MarkWest is also investing heavily into natural gas liquids (NGLs), whose production is projected to increase 60% over the next decade to over 1 million bpd. MarkWest is partnering with Targa ResourcesSunoco, and Kinder Morgan to construct sufficient NGL pipelines to take advantage of this $176 billion megatrend.

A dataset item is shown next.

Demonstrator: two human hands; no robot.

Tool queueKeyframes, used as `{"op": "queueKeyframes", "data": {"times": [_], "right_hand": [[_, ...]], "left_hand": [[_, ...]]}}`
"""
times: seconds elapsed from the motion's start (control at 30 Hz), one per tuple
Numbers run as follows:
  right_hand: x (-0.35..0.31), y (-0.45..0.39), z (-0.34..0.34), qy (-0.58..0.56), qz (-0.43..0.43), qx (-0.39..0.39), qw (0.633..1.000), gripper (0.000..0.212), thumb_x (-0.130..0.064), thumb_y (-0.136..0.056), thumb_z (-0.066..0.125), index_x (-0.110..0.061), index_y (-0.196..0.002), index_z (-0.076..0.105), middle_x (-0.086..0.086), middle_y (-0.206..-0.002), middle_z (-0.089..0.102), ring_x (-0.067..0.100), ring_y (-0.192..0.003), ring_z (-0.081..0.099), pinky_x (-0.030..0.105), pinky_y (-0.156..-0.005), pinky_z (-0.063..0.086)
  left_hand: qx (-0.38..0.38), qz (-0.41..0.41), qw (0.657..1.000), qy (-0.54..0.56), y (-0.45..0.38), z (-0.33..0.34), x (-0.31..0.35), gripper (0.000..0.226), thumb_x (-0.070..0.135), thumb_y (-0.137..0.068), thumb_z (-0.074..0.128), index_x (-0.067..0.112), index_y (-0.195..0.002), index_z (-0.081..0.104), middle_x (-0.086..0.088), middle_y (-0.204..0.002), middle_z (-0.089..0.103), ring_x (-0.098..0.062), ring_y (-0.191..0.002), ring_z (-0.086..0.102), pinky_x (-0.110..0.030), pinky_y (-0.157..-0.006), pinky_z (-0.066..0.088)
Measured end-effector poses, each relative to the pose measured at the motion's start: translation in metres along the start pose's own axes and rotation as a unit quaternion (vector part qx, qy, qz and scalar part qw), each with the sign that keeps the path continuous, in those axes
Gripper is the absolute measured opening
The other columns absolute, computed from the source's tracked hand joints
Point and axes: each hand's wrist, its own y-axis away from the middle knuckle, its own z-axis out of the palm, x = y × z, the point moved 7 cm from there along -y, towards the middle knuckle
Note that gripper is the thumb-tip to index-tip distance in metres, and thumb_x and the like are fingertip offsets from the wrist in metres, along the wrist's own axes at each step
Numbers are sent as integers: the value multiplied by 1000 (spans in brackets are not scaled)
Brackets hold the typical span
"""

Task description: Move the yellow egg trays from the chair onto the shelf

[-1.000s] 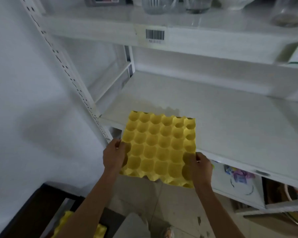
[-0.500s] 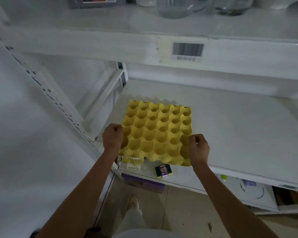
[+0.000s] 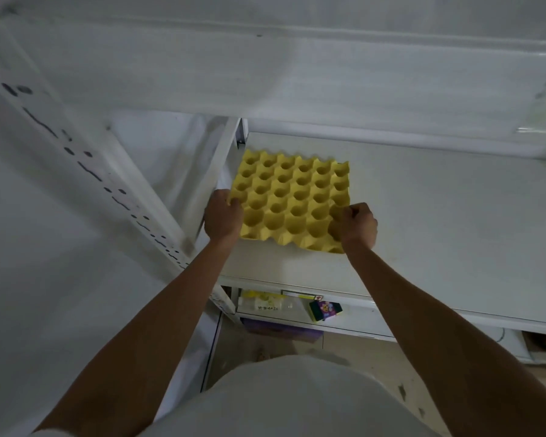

The sum total of its expansion efforts is that MarkWest is guiding for 30+% growth in distributable cash flow this year, with distribution growth of 7% in 2014, 10% in 2015, and accelerating in years to come. 

Foolish takeaway
America's energy boom is a multi-generational affair that will enrich investors in MLPs such as Magellan Midstream Partners and MarkWest Energy Partners for decades to come. Long-term income investors are likely to do exceptionally well owning both, though Magellan Midstream Partners should be dollar-cost averaged due to its high valuation.